Can I add a continuous steel plate to an I-beam to increase torsional resistance? Adding a continuous plate to close the open section (creating a box section) dramatically increases the St. Venant torsional constant J. For a 310UB with a 10 mm continuous bottom cover plate welded to both flanges: J increases from 0.127 x 10^6 to approximately 150 x 10^6 (factor of ~1000). However, the weld design must develop the full shear flow, and the internal welding may be difficult. A simpler alternative is to select a hollow section from the outset.

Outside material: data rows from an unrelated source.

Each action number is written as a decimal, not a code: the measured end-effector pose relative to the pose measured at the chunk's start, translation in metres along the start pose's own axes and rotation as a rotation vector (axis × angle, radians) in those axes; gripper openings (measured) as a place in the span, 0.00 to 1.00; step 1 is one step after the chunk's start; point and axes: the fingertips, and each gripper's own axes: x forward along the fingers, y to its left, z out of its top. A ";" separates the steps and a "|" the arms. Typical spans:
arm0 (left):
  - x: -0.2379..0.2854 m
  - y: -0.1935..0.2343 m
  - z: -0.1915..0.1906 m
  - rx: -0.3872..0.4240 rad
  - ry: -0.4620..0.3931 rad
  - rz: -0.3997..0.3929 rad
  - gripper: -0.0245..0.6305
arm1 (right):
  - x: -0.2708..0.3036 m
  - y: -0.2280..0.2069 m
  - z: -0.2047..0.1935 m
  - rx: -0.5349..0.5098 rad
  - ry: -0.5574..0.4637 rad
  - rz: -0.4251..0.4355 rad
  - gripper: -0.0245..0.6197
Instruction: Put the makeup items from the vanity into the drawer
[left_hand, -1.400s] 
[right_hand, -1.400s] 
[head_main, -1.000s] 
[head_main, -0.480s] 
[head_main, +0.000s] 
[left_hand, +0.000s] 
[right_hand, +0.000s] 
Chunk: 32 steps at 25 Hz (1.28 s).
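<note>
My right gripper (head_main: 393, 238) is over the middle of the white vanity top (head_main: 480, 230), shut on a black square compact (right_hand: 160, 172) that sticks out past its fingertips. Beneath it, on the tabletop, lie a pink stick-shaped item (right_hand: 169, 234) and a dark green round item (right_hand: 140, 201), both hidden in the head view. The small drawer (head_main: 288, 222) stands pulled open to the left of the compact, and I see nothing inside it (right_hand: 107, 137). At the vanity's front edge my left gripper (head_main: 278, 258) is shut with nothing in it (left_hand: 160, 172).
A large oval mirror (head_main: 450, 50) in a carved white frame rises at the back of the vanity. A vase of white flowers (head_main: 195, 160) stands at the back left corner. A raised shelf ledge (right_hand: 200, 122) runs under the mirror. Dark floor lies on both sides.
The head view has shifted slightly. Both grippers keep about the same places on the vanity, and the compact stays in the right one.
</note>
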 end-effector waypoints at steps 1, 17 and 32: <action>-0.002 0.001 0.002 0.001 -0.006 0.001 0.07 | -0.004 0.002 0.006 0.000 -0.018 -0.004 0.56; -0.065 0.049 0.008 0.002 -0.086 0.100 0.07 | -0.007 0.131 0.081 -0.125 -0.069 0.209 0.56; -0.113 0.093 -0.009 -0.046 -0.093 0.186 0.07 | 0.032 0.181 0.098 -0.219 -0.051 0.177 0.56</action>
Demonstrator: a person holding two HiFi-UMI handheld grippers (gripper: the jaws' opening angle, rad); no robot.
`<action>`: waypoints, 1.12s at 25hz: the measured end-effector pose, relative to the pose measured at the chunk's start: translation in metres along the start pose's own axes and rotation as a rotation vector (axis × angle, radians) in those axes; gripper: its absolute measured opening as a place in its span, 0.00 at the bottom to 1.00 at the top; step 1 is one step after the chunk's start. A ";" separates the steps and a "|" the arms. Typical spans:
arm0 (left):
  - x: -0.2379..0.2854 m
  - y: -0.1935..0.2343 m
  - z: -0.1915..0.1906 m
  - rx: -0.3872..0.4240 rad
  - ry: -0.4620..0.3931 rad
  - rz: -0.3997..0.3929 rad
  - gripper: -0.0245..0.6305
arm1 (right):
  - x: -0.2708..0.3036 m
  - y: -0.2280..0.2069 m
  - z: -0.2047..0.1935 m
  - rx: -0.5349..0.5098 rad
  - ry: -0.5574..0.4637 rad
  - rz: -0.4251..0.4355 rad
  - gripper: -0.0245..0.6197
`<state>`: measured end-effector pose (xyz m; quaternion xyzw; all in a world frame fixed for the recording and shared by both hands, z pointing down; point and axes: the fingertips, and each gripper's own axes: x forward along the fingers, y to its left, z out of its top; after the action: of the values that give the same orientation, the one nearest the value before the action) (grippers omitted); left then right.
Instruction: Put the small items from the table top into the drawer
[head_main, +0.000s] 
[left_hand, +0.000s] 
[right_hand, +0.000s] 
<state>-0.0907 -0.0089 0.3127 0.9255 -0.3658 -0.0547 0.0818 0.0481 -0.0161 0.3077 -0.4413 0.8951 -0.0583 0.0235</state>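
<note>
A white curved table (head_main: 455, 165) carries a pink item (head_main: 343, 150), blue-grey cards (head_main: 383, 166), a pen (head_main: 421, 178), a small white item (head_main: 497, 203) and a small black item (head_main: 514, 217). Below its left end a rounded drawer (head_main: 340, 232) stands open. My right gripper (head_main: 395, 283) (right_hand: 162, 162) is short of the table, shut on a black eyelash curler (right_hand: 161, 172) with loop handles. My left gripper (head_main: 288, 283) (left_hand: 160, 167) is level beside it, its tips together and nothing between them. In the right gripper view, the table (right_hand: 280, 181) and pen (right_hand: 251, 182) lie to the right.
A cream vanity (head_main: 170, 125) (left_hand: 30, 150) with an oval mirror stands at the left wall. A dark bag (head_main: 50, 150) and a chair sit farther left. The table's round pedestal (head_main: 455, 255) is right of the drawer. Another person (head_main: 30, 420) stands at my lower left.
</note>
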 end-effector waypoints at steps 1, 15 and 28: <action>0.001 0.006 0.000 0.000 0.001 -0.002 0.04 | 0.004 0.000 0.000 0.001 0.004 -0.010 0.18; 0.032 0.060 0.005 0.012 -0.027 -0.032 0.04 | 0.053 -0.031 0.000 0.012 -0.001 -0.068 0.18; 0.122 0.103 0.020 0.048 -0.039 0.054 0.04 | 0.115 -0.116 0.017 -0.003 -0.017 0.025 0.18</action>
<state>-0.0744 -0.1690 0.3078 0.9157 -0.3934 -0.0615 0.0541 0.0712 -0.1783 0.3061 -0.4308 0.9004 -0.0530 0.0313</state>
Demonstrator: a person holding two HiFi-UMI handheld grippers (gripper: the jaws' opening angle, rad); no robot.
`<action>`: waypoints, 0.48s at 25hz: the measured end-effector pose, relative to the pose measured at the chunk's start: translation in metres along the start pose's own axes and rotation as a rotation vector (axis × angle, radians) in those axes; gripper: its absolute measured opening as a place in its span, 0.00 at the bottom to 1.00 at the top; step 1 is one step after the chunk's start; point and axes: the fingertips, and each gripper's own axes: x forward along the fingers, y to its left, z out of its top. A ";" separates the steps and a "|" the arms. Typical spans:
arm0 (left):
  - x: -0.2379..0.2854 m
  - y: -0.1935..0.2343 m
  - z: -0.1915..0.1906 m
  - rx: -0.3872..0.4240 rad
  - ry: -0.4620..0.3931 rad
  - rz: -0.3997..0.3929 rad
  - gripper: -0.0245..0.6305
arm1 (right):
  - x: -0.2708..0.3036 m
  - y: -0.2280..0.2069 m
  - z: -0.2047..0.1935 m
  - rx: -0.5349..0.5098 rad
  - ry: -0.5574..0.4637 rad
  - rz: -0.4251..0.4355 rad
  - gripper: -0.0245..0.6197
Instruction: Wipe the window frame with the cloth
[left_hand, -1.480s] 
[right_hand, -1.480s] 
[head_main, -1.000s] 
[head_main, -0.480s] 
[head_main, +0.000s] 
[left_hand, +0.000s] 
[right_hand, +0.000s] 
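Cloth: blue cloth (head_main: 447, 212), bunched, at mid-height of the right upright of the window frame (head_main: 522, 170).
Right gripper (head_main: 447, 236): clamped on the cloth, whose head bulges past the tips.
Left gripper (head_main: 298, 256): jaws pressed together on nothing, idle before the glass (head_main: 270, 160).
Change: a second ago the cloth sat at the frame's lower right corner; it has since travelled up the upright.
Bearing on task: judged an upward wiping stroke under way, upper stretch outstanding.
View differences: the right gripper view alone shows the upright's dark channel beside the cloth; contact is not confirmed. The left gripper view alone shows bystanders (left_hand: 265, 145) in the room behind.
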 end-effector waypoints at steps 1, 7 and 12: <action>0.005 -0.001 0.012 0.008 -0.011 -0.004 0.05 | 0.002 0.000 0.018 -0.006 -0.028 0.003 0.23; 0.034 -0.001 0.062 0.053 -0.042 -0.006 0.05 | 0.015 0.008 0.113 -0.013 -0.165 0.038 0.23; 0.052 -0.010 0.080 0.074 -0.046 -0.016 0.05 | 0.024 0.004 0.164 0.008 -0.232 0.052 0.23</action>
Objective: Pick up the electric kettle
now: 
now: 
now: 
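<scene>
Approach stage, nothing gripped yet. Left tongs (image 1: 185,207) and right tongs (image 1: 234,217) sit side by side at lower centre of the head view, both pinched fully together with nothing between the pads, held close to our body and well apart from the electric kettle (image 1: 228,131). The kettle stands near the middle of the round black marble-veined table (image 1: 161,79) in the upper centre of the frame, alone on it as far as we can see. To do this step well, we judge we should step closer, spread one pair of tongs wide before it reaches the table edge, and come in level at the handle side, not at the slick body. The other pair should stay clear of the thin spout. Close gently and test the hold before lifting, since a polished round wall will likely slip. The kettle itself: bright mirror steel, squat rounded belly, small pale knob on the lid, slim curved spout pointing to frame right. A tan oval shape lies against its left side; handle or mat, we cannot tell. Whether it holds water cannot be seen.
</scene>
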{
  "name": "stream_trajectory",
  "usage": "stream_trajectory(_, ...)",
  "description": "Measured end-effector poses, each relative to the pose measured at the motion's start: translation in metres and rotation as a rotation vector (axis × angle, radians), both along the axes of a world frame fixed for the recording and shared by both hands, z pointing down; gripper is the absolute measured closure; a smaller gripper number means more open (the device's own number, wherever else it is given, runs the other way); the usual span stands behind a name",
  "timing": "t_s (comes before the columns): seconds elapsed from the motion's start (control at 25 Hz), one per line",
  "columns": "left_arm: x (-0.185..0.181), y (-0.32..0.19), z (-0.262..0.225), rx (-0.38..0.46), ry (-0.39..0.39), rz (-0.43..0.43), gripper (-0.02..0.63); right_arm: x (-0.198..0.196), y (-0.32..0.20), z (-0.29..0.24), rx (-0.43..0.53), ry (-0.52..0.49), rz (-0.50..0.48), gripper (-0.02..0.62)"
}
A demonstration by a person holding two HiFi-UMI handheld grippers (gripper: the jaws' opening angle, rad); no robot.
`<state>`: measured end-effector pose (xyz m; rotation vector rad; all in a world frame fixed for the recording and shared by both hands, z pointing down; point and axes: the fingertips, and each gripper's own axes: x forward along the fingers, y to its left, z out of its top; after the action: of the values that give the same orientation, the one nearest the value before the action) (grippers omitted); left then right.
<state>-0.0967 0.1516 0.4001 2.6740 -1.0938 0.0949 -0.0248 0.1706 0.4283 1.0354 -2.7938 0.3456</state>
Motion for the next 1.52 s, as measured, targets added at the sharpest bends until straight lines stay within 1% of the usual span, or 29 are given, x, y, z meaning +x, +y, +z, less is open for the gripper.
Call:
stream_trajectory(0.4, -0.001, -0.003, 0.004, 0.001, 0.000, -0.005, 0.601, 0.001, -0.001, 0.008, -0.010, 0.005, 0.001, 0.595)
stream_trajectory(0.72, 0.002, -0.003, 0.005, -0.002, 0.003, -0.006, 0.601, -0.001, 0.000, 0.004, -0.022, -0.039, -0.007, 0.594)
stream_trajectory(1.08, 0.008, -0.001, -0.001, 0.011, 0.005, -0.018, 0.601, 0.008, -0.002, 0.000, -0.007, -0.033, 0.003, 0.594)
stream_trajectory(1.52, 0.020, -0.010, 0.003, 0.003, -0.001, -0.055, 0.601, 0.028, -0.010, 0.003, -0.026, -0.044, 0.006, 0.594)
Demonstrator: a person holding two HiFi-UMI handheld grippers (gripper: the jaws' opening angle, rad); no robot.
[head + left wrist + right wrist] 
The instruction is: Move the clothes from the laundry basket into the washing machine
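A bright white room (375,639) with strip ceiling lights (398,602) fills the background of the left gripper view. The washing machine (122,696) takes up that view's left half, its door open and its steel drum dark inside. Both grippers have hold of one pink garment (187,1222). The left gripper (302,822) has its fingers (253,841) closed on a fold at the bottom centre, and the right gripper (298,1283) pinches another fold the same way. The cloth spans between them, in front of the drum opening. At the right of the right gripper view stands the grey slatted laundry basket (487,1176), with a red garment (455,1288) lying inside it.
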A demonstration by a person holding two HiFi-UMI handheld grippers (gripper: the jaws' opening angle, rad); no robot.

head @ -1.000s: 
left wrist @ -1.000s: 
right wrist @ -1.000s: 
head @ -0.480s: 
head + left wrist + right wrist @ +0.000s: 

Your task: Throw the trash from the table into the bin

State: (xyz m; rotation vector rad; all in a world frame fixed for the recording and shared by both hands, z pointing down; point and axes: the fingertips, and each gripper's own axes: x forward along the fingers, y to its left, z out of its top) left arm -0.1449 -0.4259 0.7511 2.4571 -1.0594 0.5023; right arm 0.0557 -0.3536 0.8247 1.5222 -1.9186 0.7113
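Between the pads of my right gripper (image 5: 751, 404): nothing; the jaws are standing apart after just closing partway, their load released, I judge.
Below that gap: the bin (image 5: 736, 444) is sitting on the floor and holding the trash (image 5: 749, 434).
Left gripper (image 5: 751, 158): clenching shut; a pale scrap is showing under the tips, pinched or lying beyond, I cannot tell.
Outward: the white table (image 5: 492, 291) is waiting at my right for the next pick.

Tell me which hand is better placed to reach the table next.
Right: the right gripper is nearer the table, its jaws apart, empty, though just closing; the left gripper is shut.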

This page is for educational reference. Torsional design per AS 4100:2020 Clause 5.11. Verify section properties and torsional constants from manufacturer data. All structural designs must be independently verified by a licensed Professional Engineer or Structural Engineer. Results are PRELIMINARY — NOT FOR CONSTRUCTION.